Since Staking can lead to income from capital assets and similarly, no other types of income is applicable, the catch-all provision of the income derived from other benefits of § 22 no. 3 EStG. As an “other service” is any act, refrain from acting or to Tolerate described that gives rise to a counter-performance. The trigger for this should be the behavior of the Taxpayer and may be established in relation to the PoS through the active participation of the Investor, as well as the Consensus. The counter-performance, which was triggered by the action of the Taxpayer, may be paid in cash or in kind. Thus, payments on a virtual Basis in the context of § 22 no.3 EStG can be detected.

The taxable income resulting from the Excess of revenues over expenses. In addition, a free limit of 256 euros per calendar year. To note is that the Crossing of a free-at-frontier in contrast to a free amount the tax liability of the total income under § 22 no.of the EStG.

Assets sphere

The foregoing discussion of the show, is the inflow to their own Wallet or an Exchange Account in the context of other income liable to income tax. Moreover, in the case of the sale of the by Staking preserved Coins gains or losses may be incurred.
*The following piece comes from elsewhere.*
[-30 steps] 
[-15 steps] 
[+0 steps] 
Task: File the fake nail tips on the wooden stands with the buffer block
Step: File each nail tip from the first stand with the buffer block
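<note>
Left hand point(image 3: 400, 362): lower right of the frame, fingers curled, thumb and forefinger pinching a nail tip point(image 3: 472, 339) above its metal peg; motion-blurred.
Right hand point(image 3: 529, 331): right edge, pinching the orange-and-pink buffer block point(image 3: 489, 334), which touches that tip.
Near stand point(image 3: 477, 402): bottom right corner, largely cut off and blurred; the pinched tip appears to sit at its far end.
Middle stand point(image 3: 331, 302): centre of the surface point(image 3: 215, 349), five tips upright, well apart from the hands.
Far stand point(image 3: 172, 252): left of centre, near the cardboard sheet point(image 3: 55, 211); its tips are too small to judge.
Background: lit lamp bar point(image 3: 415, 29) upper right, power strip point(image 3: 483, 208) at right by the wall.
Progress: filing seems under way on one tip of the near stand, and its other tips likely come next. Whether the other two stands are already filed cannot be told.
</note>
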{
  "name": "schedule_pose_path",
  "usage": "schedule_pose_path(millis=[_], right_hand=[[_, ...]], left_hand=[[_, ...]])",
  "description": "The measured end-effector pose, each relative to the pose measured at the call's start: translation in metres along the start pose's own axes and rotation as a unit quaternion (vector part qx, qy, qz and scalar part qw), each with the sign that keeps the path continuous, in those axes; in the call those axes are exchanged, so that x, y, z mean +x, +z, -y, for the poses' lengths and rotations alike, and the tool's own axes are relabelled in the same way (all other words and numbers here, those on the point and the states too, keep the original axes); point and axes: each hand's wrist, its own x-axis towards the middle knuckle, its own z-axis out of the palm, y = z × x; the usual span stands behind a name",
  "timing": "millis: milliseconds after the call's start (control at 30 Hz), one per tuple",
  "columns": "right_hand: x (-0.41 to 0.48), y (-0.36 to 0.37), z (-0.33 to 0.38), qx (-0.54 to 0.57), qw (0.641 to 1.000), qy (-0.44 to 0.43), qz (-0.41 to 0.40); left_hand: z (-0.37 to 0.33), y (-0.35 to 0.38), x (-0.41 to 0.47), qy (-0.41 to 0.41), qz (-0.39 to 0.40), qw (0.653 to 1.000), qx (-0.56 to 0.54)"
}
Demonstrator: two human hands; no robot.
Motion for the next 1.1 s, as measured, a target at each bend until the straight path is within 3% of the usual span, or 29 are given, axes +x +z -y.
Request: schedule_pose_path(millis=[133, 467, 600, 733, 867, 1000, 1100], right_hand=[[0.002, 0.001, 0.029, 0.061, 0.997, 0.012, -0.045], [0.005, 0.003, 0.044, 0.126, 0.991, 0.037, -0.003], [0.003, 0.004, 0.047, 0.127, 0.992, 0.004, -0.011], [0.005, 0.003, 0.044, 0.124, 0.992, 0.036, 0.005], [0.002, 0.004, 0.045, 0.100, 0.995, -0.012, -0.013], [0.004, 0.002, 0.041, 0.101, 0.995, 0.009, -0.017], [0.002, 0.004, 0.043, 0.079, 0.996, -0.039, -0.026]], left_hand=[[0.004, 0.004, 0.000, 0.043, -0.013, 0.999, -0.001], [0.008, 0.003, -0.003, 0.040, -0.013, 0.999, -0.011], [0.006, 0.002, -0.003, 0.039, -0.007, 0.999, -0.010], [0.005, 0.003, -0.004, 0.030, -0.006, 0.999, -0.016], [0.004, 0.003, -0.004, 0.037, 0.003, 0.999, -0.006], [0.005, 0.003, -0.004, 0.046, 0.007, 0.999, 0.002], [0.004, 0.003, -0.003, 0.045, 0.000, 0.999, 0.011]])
Basically, crypto-currencies represent the prevailing view, private-sector goods, which tax may cause the relevant sale transactions within the meaning of section 23 EStG. For the examination of a taxpayer’s operation within the meaning of § 23 of the income tax act there is a need for further requirements. Must have in addition to a sale of the asset, a tax effective cost likewise. The crucial point is that by Staking preserved economy produced goods through its own performance and remuneration is not given to the acquisition of the real. The taxing event of a private Sale, however, requires, by definition, a previous-fee acquisition process. Since this is not available in the case of Proof of Stake, should not be any gains on a sale regularly controlled. Exchange rate losses, realised by the sale of Coins, which are originally received from a staking activity, will remain consequently, also for tax purposes, be disregarded.